*Saved data entries*:
|---|
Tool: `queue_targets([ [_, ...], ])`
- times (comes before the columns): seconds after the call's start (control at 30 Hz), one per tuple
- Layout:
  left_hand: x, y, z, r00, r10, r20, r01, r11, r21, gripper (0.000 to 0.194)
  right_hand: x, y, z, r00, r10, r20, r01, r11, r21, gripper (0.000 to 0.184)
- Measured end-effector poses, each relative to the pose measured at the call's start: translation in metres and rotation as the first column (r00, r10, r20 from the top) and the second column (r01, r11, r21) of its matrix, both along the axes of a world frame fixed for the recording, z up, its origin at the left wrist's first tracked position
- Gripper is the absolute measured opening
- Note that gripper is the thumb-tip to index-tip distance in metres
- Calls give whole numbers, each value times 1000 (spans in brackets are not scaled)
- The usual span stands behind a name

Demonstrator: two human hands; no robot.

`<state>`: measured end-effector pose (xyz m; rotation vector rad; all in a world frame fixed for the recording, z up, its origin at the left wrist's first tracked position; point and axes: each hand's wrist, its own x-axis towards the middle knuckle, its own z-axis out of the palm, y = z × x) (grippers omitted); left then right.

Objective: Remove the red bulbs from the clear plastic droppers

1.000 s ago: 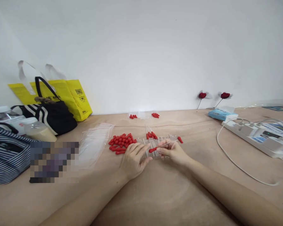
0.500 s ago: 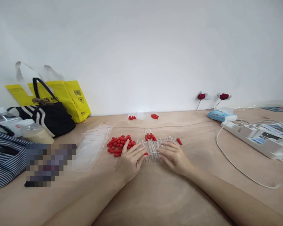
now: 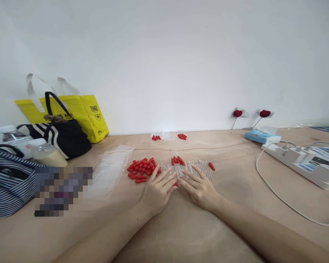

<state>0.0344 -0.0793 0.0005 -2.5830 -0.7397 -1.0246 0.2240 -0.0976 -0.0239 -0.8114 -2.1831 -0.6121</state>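
My left hand (image 3: 159,190) is low over the table, its thumb and fingers closed around a small red rubber bulb (image 3: 175,184). Just right of it, my right hand (image 3: 201,190) has its fingertips together on a clear glass dropper tube, mostly hidden, that points toward the bulb. Beneath and behind both hands lies a row of clear glass tubes (image 3: 205,170) side by side. A heap of red rubber bulbs (image 3: 142,167) lies left of the row. Several droppers with red bulbs (image 3: 177,160) rest behind it, and one loose red bulb (image 3: 211,166) is at its right.
Clear plastic bags (image 3: 109,173) lie left of the heap. Farther left are a striped bag (image 3: 11,190), a bottle (image 3: 50,155), a black bag (image 3: 68,138) and a yellow bag (image 3: 94,124). A power strip (image 3: 298,160), white cable (image 3: 274,197) and tissue pack (image 3: 260,137) are at right.
My hands have come closer together, the right one moving in toward the left. The whole view has shifted slightly. The red bulb stays at my left fingertips.
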Motion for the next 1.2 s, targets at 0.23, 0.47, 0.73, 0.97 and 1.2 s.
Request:
queue_targets([
  [0.23,-7,1,-3,998,-34,-48,34,999,7,18,1,-2,-2,999,36,21,-36,999,-16,25],
  [0.47,-10,0,-3,998,-29,-57,30,1000,10,18,1,-2,-3,998,57,9,-57,998,-18,25],
  [0.73,-29,5,-2,996,75,41,-74,997,-38,17,6,-6,5,992,-73,-107,64,995,-81,25],
  [0.97,-47,15,17,973,222,57,-198,939,-283,22,20,13,13,833,-515,-201,390,805,-448,23],
  [1.2,-73,29,24,960,277,-48,-257,796,-548,13,28,41,25,776,-631,7,397,480,-782,26],
])
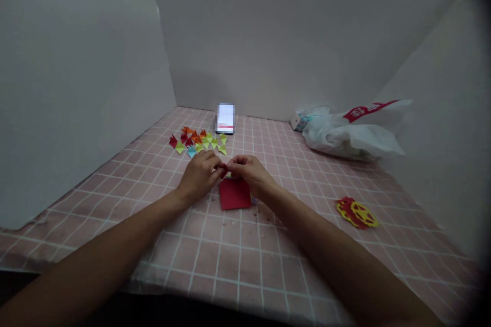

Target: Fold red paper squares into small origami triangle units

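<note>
Between my two hands is a small piece of folded red paper [223,170], mostly covered by the fingers. My left hand [201,173] is closed on its left side, and my right hand [247,171] pinches it from the right. Just below them lies a stack of square paper with a red sheet [235,194] on top; other colours peek out at its edge. Beyond my left hand stands a cluster of small folded paper figures [196,138] in red, orange, yellow and blue.
A phone [225,118] with a lit, blurred screen leans at the back. Back right sits a white plastic bag [341,135] beside a small box [297,120]. Red and yellow paper cutouts [356,213] lie at the right. Walls enclose the pink checked tablecloth [199,250].
</note>
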Available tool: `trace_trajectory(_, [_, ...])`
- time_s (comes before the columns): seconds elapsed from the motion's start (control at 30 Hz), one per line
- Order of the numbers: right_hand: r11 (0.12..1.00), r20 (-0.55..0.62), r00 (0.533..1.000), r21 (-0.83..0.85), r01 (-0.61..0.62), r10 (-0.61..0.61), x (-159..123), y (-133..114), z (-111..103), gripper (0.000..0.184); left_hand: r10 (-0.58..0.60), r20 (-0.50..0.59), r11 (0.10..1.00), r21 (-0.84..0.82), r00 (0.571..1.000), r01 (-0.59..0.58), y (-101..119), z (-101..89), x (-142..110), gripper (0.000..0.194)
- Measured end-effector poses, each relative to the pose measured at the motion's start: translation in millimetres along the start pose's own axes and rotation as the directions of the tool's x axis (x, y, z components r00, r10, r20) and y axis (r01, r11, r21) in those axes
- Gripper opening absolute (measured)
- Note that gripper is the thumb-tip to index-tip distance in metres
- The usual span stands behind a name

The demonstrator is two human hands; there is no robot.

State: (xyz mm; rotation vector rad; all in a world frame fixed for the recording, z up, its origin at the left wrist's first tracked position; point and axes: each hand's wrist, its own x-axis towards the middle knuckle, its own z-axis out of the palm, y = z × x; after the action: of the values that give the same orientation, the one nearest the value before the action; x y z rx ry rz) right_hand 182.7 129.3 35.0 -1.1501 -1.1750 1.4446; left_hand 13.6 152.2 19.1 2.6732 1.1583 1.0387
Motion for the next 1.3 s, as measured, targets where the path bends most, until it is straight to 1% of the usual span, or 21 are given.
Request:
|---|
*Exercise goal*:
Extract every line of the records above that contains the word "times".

*Solution*:
- times (comes before the columns): seconds after the call's start (control at 30 Hz), one per tuple
- Calls give whole numbers, each value times 1000 (spans in brackets are not scaled)

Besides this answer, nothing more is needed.